Internalized transphobia, part 2
“The group says in essence, ‘We love you because you are transforming yourself,’ which means that any moment you are not transforming yourself, you are slipping back.” - Margaret Singer Thaler
Resistance, doubts, scruples (‘internalized transphobia’) are part of the story arc that leads to accepting your trans identity and embarking on transition. It’s too hard, you couldn’t possibly, and then you simply must.
Trans-identified adults shape this lore, even many of those who nominally discourage transition as too hard, not for kids, not something you should ever do — unless you have no other choice. For dysphoric youth seeking a solution as grand as the developmental challenges they face, such discouragements only add to the mystique and promise of transition.

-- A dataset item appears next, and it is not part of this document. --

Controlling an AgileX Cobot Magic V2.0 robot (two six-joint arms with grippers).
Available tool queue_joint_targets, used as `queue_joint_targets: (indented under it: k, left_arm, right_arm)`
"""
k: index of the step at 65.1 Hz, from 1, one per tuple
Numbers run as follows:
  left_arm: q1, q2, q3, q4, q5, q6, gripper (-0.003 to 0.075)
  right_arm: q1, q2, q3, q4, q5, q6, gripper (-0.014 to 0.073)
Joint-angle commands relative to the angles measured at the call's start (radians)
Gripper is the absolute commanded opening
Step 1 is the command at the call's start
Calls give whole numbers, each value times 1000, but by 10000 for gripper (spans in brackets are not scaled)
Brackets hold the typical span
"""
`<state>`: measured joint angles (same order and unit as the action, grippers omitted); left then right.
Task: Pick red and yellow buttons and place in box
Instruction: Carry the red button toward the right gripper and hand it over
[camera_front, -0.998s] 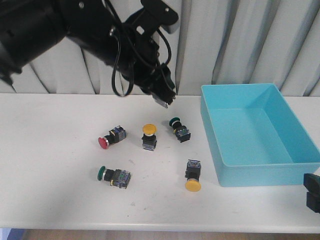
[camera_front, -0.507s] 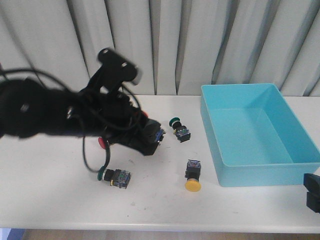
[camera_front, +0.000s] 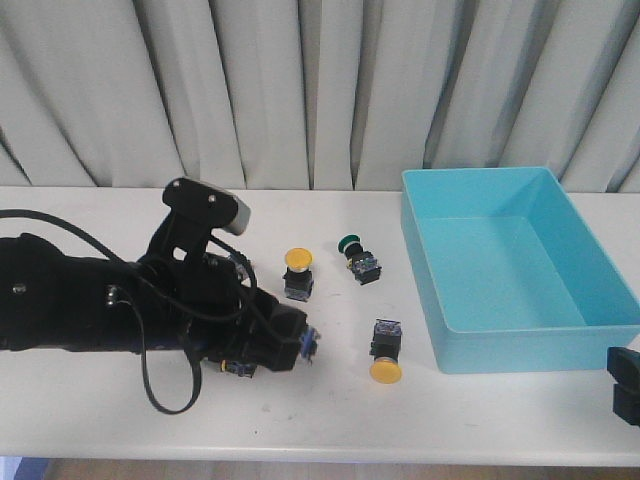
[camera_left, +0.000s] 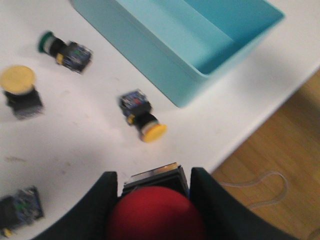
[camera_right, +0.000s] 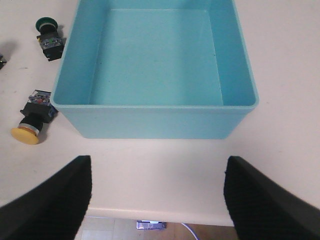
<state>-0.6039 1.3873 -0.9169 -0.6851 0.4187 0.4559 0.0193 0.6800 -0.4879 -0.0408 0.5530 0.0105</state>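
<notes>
Red button (camera_left: 155, 215) now pincer-held, cap camera-ward.

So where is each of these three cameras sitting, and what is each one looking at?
Front view: faces forward over the table toward curtains; the black left arm lies low, covering some buttons.
Left wrist view: on the left arm, looking past the left gripper, shut on a red button.
Right wrist view: on the right arm, looking down into the box; the right gripper is open.
Shared: all three show the box and the tipped yellow button beside it.
</notes>
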Motion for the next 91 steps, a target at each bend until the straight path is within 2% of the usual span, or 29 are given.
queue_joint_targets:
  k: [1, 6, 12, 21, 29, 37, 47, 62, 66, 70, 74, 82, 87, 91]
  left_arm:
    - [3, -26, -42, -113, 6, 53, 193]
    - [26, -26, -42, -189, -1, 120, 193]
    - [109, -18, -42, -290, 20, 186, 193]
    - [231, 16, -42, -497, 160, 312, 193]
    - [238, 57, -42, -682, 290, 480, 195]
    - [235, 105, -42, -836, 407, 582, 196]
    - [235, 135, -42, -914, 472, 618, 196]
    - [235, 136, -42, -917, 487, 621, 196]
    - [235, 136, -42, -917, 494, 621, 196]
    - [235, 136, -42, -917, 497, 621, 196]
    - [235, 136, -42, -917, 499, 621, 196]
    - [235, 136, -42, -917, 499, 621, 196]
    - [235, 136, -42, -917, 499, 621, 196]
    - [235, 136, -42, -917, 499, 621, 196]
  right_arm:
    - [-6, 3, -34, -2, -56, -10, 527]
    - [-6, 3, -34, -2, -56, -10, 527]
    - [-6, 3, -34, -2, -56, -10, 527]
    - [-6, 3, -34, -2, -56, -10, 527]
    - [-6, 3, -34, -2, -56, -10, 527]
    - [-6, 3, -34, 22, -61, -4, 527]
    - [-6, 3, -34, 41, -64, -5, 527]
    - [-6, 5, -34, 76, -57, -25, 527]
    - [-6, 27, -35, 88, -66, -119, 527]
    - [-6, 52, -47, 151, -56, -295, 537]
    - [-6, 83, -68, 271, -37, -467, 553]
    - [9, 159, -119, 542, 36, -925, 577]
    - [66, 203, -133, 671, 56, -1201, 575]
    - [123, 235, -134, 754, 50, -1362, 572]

Besides, the context in which youth discover trans identity tends to leave no choice: If you’re questioning, you’re trans. If you’re trans, it’s transition or else.
(Or, as cult leader Marshall Applewhite of Heaven’s Gate put it: “You already know or you wouldn’t be asking.”)
At every step, trans ideology undercuts community members' confidence in their own judgment. Doubts are normal and actually a sign of being trans, so there's nothing to see here, no reason to slow down or seriously investigate.
Trans ideology installs an unsleeping internal watchman. When questions & doubts surface, this watchman says: If you could be not just wrong but totally in the dark about something so basic and all-encompassing as Being Trans, just how reliable is your judgment?
The trans community inculcates fragility and laces social life with landmines—like elaborate pronoun protocols and unreasonable expectations—creating reentry problems when members venture out into the real world. You're encouraged to distance yourself from anyone who isn't 100% onboard with your new identity, so you turn against loving family and friends. This only makes you doubt yourself more: you worry you don't know how to evaluate people, that you're a poor judge of character. Confronted with rejection and misunderstanding in the outside world, members become ever more dependent on the trans community, the only people capable of “understanding” you.
And if something doesn't feel right, who are you to judge? Isn't that just your internalized transphobia talking? Aren't you hurting not just yourself but other trans people when you ask the wrong questions and say the wrong things?
It's hard to overstate how manipulative trans communities are and what a treadmill to ever more extreme beliefs, attitudes, intentions, and actions young people step on to when they're pushed to question their gender online.
Another amazing insight piece. Thank you. Teens are especially vulnerable to this kind of direction — always looking for an easy answer, always looking to fit in, always looking for confirmation of who they are. They trust outside sources for affirmation to counteract their internal destabilized existence. Surely the vast majority of pediatric psychologists understand this. Where are their voices?
"The trans community inculcates fragility and laces social life with landmines—like elaborate pronoun protocols and unreasonable expectations—creating reentry problems when members venture out into the real world."
This is so important. How should we respond to a belief system that decreases our resiliency and our belief in our resilience? Do we pause to think about how we're being impacted? Are we encouraged to question deeply within ourselves? Is there room for us to disagree or change our minds? If not, what are we signing on to and why?